Task prompt: Every line below between the line holding "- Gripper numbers" and the line holding "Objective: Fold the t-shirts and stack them", inclusive, should be repeated exactly, and all other lines omitted.

Provided material:
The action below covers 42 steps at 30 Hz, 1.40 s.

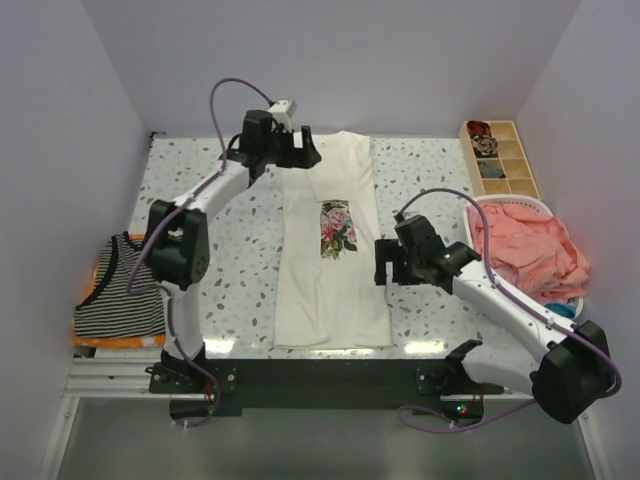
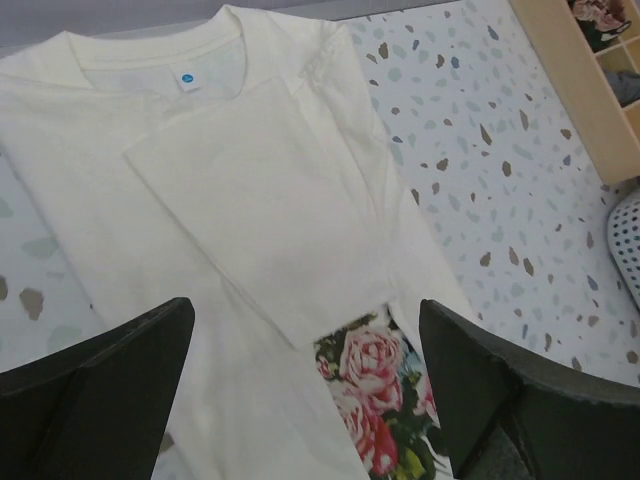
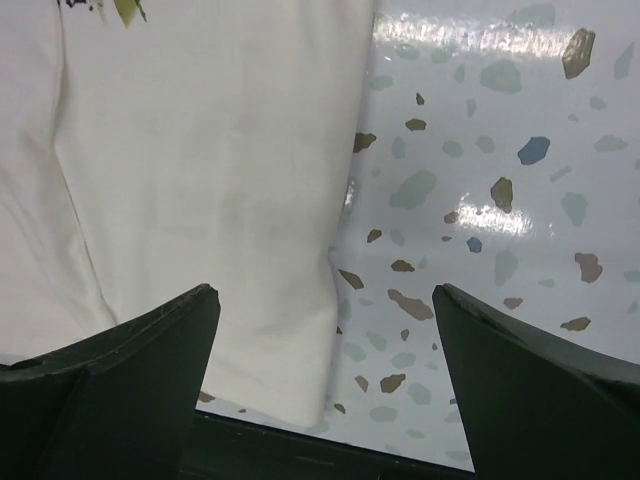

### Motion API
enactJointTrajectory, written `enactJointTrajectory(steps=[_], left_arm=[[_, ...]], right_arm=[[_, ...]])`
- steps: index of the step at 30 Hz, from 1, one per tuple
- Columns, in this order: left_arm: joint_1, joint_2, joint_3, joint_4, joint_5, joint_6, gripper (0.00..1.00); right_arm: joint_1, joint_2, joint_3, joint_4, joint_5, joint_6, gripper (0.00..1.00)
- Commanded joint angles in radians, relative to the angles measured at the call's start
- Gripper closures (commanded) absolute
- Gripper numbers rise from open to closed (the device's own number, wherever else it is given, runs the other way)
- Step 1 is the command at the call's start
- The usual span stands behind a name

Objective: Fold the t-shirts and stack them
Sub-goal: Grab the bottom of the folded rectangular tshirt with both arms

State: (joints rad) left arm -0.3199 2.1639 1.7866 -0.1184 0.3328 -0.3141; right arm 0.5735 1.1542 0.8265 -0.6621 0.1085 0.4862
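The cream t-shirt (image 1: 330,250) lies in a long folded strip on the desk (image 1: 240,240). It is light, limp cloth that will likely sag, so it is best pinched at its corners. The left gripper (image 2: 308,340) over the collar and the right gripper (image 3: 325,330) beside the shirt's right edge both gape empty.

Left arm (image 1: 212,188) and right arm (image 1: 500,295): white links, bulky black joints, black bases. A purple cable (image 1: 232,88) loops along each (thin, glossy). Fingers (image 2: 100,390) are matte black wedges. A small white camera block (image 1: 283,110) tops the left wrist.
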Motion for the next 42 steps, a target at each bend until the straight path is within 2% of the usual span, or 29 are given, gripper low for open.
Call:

Exercise result:
- Gripper numbers rise from open to closed (the device's own number, wherever else it is given, runs the other way)
- Step 1 is the command at the call's start
- The usual span stands behind a name

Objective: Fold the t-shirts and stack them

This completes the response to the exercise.